In the end, all they would allow me to send was sleep syrup.
After she was cut by Clove, I didn't know if Katniss would make it back to the cave. She was losing a lot of blood, but I hoped she would get back to Peeta. A thousand scenarios collided in my head. The worst one was them dying separately, missing one another and alone. The thought of it gave me shivers, and I knew then that even if both of those kids died they had started something. They'd touched the hearts and minds of the people already, and when they kissed a bit later I actually heard the crowd outside cheer.
Later when Seneca took away Katniss and Peeta's hope by changing the rules so they'd have to try to kill one another, I knew they wouldn't play that game. Not Peeta anyway. When Katniss pulled out the berries, my heart nearly stopped. And I knew that if somebody as hardened as I was could be moved by the loyalty of two sixteen-year year-old kids that the whole country could be. For a moment I thought I'd lose them both, and I literally sobbed when they were both announced as winners.
I set my sights on protecting them from everything I could for as long as I could. They'd given us what we needed, and I'd be damned if I wasn't going to repay them in kind.
Clarice shifted in her seat and folded her hands in her lap, looking uncomfortable from what Haymitch could tell.
"But you couldn't. Right?"
"No. Obviously I failed at that. I mean, everybody knows what happened to Peeta and how Katniss reacted to that."
Haymitch paused again.
"And you think you're not a hero…because you think you failed them?" Clarice asked, crinkling her nose with disagreement.
Haymitch looked at her, very seriously. Then a smile crept across his face.
"Freckles, you weren't supposed to analyze me."
Haymitch politely refused to talk anymore that day, and Clarice understood. She walked slowly to Hazelle's house, thinking through everything that he'd told her. She didn't even notice Peeta Mellark stacking wood on the wood pile behind his house until she almost ran into him.
"Preoccupied?" He asked, stopping to look at her.
Peeta Mellark was nearing forty, Clarice supposed, but she still thought of him as the very young man in the historical videos she'd seen so often.
"Yes, Mr. Abernathy is very interesting," Clarice answered.
Peeta chuckled, "that's certainly true," he agreed. "I see he hasn't chased you off. He's chased off many others."
Clarice couldn't say she was surprised by that, not now that she'd spent some time with Mr. Abernathy.
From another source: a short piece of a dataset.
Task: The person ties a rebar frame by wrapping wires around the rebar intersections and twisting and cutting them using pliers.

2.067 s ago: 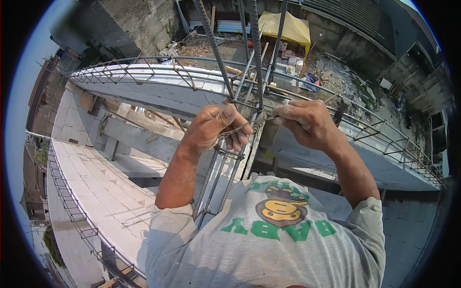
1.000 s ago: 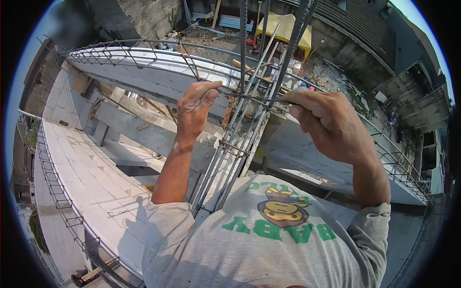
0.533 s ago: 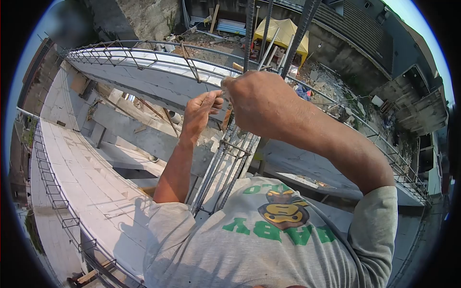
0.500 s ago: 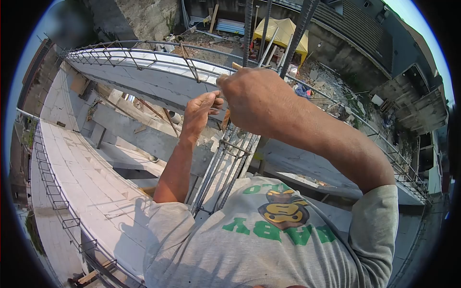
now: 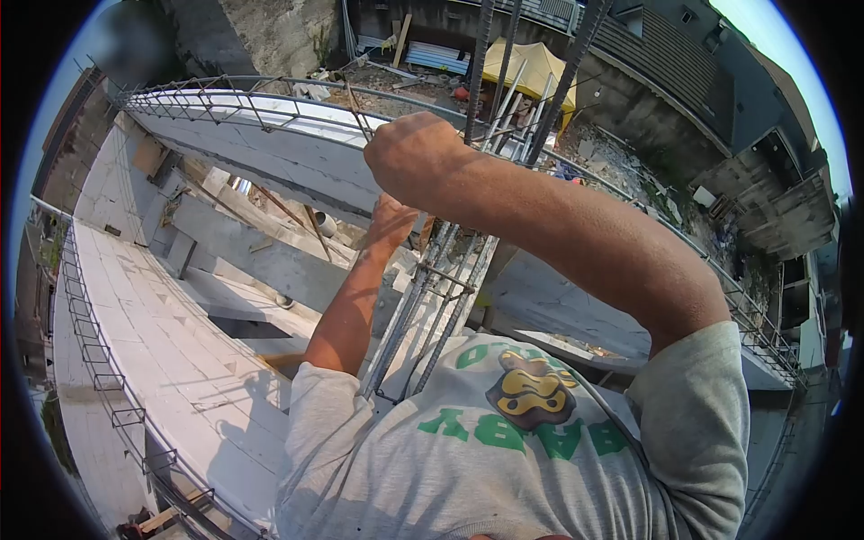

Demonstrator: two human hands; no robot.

Peeta leaned over to pick up yet another log and place it on the woodpile. Wood chips and bark littered his sweater, and his hands were covered with heavy work gloves.
"Can I ask you a personal question?" Clarice inquired of Peeta.
"Sure," he answered. "That doesn't mean I have to answer it, does it?" Peeta joked. Apparently Peeta Mellark shared Haymitch Abernathy's affinity for teasing young historians.
"What do you think of him?" Clarice asked Peeta.
Peeta looked thoughtful, casting his eyes to the side. Then he took off his work gloves one at a time, and Clarice realized he might actually answer her question. Peeta turned back to look at her.
"Well, you know my parents and brothers died in the bombing of District 12, right?" He began.
Clarice nodded. Of course she knew that.
"And now my 'family' consists of Katniss and our kids," Peeta continued.
Clarice nodded again, wondering where this conversation might be leading.
"And Haymitch," Peeta finished. "He's part of our family."
"Oh," Clarice said. She hesitated, thinking about whether or not she should share her thoughts on the matter. "I don't think he understands he's that important to you," she finally said.
"I know," Peeta confided. "We try, but Haymitch just can't believe that we love him that much. I'm not sure exactly why. It doesn't stop us from trying to show him. Maybe someday…"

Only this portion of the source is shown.